(Collected data)
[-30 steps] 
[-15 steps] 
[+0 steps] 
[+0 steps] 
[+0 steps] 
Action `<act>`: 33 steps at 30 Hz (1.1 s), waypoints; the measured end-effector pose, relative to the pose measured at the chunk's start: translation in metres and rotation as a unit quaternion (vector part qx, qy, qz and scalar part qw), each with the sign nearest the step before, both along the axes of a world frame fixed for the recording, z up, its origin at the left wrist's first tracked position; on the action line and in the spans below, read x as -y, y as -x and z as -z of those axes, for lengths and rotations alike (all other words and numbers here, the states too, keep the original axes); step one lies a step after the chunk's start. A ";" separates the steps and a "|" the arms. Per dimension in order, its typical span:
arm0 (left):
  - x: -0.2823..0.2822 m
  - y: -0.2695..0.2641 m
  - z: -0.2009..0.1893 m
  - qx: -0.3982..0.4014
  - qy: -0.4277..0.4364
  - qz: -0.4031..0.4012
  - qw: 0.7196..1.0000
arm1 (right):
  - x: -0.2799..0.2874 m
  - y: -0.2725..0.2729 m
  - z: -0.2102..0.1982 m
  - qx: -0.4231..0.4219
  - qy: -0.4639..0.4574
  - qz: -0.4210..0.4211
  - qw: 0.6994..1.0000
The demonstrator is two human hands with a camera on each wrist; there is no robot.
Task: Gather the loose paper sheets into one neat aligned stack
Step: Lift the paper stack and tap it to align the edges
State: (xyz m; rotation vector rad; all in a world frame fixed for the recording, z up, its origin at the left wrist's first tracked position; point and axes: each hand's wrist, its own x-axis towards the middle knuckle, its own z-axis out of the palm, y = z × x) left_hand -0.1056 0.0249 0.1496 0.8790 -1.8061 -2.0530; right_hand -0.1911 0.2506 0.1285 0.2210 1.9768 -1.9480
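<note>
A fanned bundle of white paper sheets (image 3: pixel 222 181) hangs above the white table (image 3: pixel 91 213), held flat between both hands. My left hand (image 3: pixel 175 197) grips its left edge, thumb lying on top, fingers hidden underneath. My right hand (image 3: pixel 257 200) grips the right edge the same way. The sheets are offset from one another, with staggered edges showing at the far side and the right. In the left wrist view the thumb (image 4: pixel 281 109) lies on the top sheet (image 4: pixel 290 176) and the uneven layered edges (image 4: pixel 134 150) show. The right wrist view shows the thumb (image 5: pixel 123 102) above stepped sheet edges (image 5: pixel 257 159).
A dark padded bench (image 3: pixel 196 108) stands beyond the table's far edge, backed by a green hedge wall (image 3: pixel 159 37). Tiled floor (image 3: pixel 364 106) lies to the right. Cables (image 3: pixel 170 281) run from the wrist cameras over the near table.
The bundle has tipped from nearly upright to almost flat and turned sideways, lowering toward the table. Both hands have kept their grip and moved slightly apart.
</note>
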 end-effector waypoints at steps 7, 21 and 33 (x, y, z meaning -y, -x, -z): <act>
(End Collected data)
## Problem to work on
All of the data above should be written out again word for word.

## Solution
[-30 steps] 
[-15 steps] 
[+0 steps] 
[+0 steps] 
[+0 steps] 
Action `<act>`: 33 steps at 30 Hz (1.1 s), waypoints; the measured end-effector pose, relative to the pose measured at the chunk's start: translation in metres and rotation as a unit quaternion (vector part qx, qy, qz and scalar part qw), each with the sign nearest the step before, both along the axes of a world frame fixed for the recording, z up, its origin at the left wrist's first tracked position; on the action line and in the spans below, read x as -y, y as -x and z as -z of those axes, for lengths and rotations alike (all other words and numbers here, the states too, keep the original axes); step one lies a step after the chunk's start. A ";" separates the steps and a "|" the arms. Per dimension in order, its typical span:
arm0 (left):
  - x: -0.2823..0.2822 m
  - y: -0.2695..0.2641 m
  - z: -0.2009..0.1893 m
  - qx: -0.3982..0.4014
  - qy: -0.4277..0.4364
  - qz: -0.4031..0.4012
  - qw: 0.7196..1.0000
arm1 (right):
  - x: -0.2799..0.2874 m
  - y: -0.2725..0.2729 m
  - z: -0.2102..0.1982 m
  - qx: -0.4231..0.4219
  - qy: -0.4639..0.4574
  - qz: -0.4210..0.4211
  - qw: 0.6994..1.0000
The demonstrator is two human hands with a camera on each wrist; there is no robot.
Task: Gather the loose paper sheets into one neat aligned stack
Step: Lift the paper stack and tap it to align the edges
State: (xyz m; rotation vector rad; all in a world frame fixed for the recording, z up, its origin at the left wrist's first tracked position; point and axes: each hand's wrist, its own x-axis towards the middle knuckle, its own z-axis out of the palm, y = z × x) left_hand -0.1056 0.0249 0.1496 0.8790 -1.8061 -2.0530; right_hand -0.1911 0.2506 0.1285 0.2210 1.9768 -1.9480
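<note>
A fanned bundle of white paper sheets (image 3: pixel 222 181) hangs above the white table (image 3: pixel 91 213), held flat between both hands. My left hand (image 3: pixel 175 197) grips its left edge, thumb lying on top, fingers hidden underneath. My right hand (image 3: pixel 257 200) grips the right edge the same way. The sheets are offset from one another, with staggered edges showing at the far side and the right. In the left wrist view the thumb (image 4: pixel 281 109) lies on the top sheet (image 4: pixel 290 176) and the uneven layered edges (image 4: pixel 134 150) show. The right wrist view shows the thumb (image 5: pixel 123 102) above stepped sheet edges (image 5: pixel 257 159).
A dark padded bench (image 3: pixel 196 108) stands beyond the table's far edge, backed by a green hedge wall (image 3: pixel 159 37). Tiled floor (image 3: pixel 364 106) lies to the right. Cables (image 3: pixel 170 281) run from the wrist cameras over the near table.
The bundle has tipped from nearly upright to almost flat and turned sideways, lowering toward the table. Both hands have kept their grip and moved slightly apart.
</note>
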 end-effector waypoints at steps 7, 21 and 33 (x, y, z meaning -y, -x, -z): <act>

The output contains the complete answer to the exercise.